Julieta Kirkwood, feminism and Latin American socialism

 Julieta Kirkwood, feminism and Latin American socialism

On Monday, April 6, CLACSO and the Diploma in Latin American Critical Thought from the University of Chile They remembered Julieta KirkwoodOn the day of her birth, highlighting her legacy through the voices of Latin American feminists.

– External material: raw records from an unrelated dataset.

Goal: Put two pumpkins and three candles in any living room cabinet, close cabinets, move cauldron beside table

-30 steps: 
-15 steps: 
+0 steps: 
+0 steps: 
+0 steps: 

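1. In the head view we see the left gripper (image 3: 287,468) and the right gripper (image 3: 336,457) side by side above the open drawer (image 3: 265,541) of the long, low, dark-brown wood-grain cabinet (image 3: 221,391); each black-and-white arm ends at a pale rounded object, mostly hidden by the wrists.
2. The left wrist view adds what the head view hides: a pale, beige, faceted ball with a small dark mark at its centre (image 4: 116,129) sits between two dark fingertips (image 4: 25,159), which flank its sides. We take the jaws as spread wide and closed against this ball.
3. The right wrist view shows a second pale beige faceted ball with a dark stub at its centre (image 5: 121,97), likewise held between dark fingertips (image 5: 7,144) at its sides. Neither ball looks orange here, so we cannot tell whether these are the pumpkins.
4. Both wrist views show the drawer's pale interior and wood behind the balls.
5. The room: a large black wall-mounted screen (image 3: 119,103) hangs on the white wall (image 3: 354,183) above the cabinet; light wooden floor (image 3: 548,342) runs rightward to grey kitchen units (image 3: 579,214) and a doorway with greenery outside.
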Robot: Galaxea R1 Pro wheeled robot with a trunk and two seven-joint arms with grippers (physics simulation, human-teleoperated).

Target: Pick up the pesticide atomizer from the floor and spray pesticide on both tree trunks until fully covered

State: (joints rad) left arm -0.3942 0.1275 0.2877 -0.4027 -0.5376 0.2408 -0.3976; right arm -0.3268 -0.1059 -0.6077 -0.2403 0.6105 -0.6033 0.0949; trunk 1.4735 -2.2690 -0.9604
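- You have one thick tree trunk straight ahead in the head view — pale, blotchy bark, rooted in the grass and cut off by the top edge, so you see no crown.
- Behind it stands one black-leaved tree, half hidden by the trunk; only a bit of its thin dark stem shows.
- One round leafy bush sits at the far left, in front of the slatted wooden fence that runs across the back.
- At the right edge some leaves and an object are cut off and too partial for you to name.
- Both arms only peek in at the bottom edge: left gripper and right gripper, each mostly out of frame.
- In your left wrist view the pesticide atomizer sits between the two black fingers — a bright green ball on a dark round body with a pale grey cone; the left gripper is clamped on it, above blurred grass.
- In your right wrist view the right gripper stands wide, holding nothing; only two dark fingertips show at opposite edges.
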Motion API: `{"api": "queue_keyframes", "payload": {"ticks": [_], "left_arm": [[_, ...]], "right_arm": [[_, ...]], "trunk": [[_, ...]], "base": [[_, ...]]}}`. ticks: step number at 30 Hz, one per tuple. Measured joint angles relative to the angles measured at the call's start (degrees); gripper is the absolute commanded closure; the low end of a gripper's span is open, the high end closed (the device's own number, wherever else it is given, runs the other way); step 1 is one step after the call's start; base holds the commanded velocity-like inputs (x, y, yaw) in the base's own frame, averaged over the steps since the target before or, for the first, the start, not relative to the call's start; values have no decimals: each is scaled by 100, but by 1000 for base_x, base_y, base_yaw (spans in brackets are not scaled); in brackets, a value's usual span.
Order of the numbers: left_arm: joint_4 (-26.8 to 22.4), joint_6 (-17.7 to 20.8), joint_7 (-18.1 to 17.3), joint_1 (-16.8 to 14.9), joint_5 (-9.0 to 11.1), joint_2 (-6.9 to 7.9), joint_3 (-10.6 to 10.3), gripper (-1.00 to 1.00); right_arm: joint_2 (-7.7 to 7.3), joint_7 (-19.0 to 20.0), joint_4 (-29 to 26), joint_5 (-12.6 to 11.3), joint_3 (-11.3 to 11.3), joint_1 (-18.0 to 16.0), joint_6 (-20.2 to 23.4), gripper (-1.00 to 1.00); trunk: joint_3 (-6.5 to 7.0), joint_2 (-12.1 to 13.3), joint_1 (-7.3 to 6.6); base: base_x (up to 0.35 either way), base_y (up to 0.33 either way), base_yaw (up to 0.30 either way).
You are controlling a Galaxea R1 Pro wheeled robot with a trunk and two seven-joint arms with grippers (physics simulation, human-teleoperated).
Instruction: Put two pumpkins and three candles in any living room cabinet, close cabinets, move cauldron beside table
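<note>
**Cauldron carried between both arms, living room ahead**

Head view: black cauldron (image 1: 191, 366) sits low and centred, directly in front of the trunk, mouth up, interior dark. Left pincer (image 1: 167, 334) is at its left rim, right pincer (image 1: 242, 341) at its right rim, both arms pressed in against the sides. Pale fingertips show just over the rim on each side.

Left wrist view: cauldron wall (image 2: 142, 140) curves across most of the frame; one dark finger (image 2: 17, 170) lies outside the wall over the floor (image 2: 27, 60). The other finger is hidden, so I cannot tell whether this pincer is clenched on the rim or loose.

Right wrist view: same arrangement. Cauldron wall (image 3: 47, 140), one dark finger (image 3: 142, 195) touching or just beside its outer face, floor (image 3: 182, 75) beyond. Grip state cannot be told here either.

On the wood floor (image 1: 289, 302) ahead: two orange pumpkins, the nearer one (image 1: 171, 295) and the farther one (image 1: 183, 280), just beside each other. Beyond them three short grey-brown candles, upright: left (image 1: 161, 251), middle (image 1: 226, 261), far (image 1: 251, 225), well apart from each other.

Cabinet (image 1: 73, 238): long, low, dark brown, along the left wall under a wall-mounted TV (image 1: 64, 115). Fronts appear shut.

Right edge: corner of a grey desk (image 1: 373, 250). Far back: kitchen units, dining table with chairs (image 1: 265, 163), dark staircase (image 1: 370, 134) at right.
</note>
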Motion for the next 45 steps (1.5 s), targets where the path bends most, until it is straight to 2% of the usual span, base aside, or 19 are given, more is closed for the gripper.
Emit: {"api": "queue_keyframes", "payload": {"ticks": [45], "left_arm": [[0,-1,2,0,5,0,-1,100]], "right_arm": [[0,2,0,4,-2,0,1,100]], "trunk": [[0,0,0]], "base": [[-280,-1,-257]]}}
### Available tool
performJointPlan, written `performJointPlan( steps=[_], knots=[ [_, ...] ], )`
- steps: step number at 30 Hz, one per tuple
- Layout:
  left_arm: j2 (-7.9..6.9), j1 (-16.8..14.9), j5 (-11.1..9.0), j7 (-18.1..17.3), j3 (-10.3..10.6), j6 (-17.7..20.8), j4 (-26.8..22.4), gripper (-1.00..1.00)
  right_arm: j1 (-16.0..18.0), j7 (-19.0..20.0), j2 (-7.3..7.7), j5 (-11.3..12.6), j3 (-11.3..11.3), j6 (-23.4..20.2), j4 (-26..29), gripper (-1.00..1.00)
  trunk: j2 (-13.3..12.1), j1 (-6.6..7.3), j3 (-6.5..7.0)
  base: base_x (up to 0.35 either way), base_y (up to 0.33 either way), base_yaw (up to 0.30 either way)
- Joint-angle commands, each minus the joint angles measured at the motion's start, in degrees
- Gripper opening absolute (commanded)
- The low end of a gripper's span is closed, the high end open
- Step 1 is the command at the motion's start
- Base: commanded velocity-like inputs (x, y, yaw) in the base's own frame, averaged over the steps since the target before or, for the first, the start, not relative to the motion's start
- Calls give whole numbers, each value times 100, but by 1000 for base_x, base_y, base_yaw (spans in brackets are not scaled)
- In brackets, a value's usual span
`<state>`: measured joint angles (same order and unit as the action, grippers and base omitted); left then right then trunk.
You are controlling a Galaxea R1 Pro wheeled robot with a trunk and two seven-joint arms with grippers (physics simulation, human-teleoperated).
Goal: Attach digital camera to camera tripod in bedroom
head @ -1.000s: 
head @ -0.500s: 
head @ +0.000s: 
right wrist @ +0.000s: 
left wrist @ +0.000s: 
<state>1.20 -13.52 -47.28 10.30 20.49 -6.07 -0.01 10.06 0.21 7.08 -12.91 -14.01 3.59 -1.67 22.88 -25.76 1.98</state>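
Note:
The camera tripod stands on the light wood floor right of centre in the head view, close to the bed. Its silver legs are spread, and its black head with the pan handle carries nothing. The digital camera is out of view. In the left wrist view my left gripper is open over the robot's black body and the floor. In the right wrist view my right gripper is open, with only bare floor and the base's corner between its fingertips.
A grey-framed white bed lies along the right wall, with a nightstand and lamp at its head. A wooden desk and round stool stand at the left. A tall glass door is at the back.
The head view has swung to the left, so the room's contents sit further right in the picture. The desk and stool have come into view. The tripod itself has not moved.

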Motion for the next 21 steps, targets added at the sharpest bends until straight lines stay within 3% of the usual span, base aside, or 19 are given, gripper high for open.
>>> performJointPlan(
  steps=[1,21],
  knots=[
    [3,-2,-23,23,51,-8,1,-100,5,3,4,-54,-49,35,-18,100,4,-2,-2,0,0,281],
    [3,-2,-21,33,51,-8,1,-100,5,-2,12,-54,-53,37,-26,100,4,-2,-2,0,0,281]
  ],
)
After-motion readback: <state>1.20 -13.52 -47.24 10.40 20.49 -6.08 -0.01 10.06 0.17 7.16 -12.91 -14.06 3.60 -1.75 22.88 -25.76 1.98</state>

Participated: Dora Barrancos (Argentina), Montserrat Sagot (Costa Rica) and Daniela Osorio (Chile)
Moderated: Elisa Franco (Chile)


Julieta Kirkwood Bañados (1936–1985) established herself as a key figure in the rearticulation of Chilean feminism during the 1970s and 1980s, systematically linking academic reflection with political action. Educated at the University of Chile and influenced by the social and political mobilizations of her time, her thought gained greater depth in the context of the military dictatorship, where repression and censorship revealed the limitations of an exclusionary democracy. From this perspective, Kirkwood formulated a central thesis that permeated her work and activism: the impossibility of a true democracy without the active participation of women, summarized in her well-known statement, “There is no democracy without feminism.” Her intellectual production —expressed in works such as Being Political in Chile, Weaving Rebellions and Feminarios— not only contributed to providing a critical language to Latin American feminism, but also proposed analytical categories such as the “knots” of power and the places of enunciation, which made it possible to question hierarchical structures in both the political and cultural spheres.